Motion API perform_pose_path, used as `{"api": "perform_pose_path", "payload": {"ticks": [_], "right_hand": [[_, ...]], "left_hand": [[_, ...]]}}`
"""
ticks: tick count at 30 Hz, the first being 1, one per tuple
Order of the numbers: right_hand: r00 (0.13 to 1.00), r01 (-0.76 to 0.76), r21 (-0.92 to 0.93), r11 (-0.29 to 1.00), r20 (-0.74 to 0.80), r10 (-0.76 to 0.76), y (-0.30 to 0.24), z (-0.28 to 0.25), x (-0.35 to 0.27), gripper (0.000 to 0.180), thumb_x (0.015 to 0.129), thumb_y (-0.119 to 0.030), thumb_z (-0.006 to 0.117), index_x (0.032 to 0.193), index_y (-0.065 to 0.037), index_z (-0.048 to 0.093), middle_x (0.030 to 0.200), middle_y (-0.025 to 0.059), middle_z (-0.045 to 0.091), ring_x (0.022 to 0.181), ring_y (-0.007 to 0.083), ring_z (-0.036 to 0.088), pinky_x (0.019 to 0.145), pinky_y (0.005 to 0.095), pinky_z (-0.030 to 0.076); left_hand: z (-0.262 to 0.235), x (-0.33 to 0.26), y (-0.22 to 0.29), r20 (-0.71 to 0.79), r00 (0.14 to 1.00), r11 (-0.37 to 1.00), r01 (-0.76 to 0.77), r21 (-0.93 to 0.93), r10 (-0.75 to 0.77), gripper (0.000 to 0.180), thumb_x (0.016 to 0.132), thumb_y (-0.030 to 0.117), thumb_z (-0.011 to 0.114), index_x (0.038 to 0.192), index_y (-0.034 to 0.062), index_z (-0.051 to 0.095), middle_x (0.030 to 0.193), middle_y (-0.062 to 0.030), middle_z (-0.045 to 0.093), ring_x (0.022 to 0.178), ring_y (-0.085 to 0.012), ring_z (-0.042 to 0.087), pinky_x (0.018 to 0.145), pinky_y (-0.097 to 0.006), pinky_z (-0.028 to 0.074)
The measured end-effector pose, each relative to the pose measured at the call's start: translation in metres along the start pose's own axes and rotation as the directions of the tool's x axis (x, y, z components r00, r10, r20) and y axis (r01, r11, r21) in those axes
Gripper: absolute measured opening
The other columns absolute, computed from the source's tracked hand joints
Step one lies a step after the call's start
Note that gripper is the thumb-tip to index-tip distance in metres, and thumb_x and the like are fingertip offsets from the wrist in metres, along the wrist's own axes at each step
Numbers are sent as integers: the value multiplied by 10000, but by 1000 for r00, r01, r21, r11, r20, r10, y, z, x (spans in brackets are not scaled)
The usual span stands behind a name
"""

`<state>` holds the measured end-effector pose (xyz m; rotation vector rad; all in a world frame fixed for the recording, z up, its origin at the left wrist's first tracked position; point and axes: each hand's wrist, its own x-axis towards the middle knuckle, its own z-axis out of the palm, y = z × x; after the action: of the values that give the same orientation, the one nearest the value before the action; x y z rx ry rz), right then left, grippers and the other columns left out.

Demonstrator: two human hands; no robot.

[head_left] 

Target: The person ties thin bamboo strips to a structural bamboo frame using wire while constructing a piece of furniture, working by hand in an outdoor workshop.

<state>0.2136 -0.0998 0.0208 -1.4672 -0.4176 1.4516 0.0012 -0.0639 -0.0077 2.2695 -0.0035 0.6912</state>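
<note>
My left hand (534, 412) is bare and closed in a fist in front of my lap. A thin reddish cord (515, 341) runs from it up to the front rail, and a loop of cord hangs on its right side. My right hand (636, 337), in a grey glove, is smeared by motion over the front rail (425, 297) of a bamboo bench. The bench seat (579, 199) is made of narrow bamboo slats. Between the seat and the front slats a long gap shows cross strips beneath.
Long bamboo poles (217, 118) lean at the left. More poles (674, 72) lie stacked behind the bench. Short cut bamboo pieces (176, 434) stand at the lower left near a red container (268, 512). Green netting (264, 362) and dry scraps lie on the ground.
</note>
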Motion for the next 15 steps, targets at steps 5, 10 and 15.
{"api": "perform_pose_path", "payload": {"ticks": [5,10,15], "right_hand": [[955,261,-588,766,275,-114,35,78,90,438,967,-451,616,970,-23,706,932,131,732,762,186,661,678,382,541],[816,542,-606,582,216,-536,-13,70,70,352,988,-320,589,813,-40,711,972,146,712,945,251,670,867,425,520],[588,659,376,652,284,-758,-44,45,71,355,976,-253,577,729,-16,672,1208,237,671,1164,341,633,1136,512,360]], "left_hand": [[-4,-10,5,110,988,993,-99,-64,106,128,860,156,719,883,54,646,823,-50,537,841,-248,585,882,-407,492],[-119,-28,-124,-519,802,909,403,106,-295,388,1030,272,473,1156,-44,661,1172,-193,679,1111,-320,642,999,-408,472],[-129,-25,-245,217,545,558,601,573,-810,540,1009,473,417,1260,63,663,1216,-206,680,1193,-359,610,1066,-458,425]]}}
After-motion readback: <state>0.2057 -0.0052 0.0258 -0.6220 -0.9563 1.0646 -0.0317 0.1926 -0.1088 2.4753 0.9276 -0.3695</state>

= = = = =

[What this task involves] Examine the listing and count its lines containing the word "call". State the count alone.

[Response area] 2